What specific test did the Tiny Recursive Model (TRM) outperform GPT-4o and Gemini 2.5 Pro on?

The Tiny Recursive Model (TRM) outperformed the larger models on the ARC-AGI test, which is a benchmark for complex reasoning tasks. This result is particularly notable because TRM achieved superior performance on this specific, structured reasoning problem despite its compact size.

How does the parameter count of the TRM model compare to the large language models it outperformed?

The TRM model has a remarkably small size of just seven million parameters, which is a tiny fraction of the parameter count found in giants like GPT-4o and Gemini 2.5 Pro. This stark contrast in scale makes its superior performance on reasoning tasks a significant challenge to the prevailing belief that bigger models are inherently smarter.

What is the key architectural feature that enables the TRM's efficiency according to the Samsung SAIL Montreal team?

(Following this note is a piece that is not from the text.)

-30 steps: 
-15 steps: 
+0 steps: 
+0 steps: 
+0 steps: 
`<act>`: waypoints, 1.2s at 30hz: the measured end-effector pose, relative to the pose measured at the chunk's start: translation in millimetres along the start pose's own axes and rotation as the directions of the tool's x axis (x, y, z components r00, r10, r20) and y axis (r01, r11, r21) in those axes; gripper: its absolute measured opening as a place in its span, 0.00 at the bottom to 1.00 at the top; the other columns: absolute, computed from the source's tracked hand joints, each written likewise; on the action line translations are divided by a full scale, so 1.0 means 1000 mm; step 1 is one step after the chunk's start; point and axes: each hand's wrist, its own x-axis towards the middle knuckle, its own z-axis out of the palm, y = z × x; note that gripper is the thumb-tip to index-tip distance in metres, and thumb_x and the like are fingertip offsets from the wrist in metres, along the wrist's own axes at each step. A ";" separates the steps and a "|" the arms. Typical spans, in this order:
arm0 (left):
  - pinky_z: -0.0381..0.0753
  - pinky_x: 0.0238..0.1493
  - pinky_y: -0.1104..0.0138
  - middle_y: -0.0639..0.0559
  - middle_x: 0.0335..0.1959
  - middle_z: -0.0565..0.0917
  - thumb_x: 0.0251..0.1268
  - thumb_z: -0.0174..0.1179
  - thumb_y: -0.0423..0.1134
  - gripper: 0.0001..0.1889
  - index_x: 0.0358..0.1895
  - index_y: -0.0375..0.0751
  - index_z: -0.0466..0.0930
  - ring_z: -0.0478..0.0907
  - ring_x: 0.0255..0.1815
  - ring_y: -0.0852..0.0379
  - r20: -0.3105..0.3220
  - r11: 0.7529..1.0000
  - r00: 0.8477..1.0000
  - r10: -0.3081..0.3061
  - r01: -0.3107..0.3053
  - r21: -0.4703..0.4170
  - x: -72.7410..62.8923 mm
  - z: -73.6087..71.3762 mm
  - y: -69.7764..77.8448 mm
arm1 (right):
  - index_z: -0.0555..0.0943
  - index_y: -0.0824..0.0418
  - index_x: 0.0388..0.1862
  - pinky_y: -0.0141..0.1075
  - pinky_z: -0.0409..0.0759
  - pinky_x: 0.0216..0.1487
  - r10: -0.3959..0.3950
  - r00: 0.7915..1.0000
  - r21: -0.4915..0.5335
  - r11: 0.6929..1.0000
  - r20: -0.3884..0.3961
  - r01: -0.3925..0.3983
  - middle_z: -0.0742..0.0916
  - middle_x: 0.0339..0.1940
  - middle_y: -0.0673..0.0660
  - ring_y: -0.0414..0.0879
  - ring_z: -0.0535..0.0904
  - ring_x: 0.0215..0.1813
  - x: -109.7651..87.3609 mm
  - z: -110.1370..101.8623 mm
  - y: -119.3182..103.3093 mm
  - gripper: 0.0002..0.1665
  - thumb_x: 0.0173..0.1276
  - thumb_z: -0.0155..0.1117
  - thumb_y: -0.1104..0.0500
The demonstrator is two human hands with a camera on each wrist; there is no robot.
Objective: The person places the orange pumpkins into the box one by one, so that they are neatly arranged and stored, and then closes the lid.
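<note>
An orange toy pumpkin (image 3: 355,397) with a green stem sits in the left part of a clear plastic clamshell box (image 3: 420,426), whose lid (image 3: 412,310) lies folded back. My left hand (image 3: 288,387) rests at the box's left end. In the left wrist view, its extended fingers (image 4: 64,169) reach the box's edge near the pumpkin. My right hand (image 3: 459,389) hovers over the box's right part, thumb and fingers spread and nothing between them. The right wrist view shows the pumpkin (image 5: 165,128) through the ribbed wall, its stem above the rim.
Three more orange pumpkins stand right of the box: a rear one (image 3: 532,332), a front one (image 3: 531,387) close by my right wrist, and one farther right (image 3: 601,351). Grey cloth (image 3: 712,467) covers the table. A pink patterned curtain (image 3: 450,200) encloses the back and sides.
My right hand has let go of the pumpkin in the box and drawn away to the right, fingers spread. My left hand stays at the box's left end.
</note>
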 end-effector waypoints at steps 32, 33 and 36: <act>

The key architectural feature is recursive reasoning, which allows the small network to repeatedly process information to solve complex problems. This approach is presented as a powerful alternative to simply scaling up the number of parameters, focusing on efficient computation rather than raw model size.

What is the main implication of TRM's success for the future development of AI models?

The success of TRM suggests that researchers may have been overlooking simpler architectural approaches in the race to build ever-larger models. It highlights the potential for developing highly efficient AI that excels at specific reasoning tasks without the staggering computational cost associated with massive models.